• Your assignment: The expected answer is a verbatim transcription of the lines below, beginning with the first and ending with the line that holds "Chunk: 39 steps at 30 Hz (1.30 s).", without pictures.

• Data section:

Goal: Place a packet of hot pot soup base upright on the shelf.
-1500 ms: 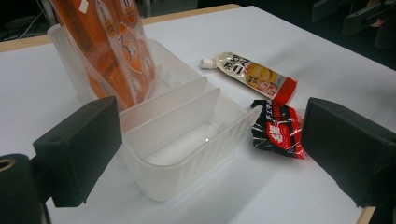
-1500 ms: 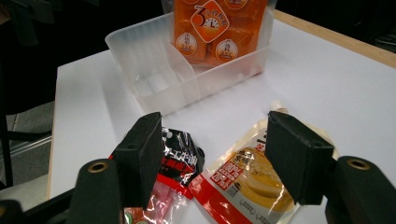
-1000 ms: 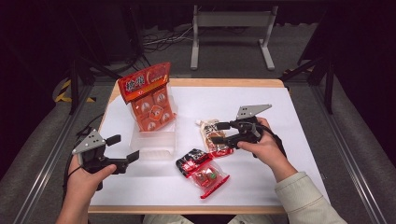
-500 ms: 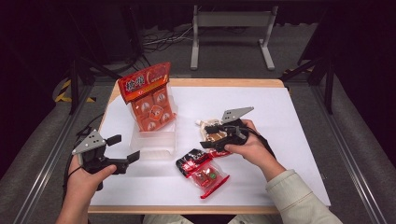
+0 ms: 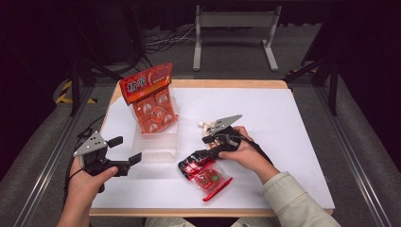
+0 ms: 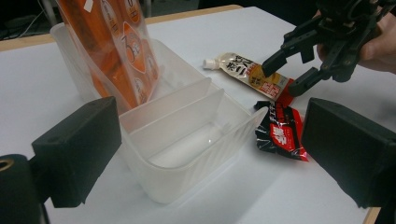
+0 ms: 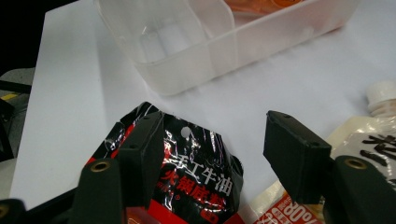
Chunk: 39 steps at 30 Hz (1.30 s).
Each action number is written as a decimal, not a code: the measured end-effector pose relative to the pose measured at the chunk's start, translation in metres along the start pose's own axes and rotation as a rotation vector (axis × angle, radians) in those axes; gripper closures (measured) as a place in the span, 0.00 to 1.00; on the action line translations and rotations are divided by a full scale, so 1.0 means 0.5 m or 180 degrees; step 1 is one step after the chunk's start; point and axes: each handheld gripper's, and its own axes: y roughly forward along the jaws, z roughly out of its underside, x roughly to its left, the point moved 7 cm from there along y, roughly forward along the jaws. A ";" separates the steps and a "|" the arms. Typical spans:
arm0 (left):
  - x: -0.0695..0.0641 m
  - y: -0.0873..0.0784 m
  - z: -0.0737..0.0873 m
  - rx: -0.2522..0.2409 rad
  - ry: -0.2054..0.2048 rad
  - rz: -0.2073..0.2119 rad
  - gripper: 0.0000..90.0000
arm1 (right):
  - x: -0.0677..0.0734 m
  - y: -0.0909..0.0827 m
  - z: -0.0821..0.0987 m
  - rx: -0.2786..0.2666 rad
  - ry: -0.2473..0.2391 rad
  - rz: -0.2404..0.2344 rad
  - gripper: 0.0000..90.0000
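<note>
A black and red foil packet [image 5: 190, 164] lies near the table's front, partly over a clear red-edged packet [image 5: 211, 178]. My right gripper [image 5: 202, 147] is low over it. Seen from the right gripper view, the right gripper [image 7: 215, 144] is open. Its jaws have just been closing a little, with the black packet's [image 7: 196, 177] top edge between them and no pad pressing. A cream spout pouch [image 7: 369, 135] lies beside one jaw. My left gripper [image 5: 122, 150] is held open and empty left of the clear divided bin [image 5: 156, 144], which its own view shows ahead as the bin [image 6: 187, 140].
An orange snack bag [image 5: 150, 101] stands upright in the bin's far section, and the near sections hold nothing. The spout pouch [image 6: 247, 70] lies on the white tabletop [image 5: 283, 123] behind the right gripper [image 6: 285, 74]. Bare white surface spreads to the right and far side.
My right gripper has come left and down from over the spout pouch to the black and red packet. The left gripper has stayed where it was.
</note>
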 end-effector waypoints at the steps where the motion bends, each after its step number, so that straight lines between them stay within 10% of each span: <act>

• Response below:
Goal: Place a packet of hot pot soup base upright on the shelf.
-1500 ms: 
-1500 ms: 
-1000 ms: 
-500 ms: 
+0 ms: 
+0 ms: 
+0 ms: 
Chunk: 39 steps at 30 Hz (1.30 s).

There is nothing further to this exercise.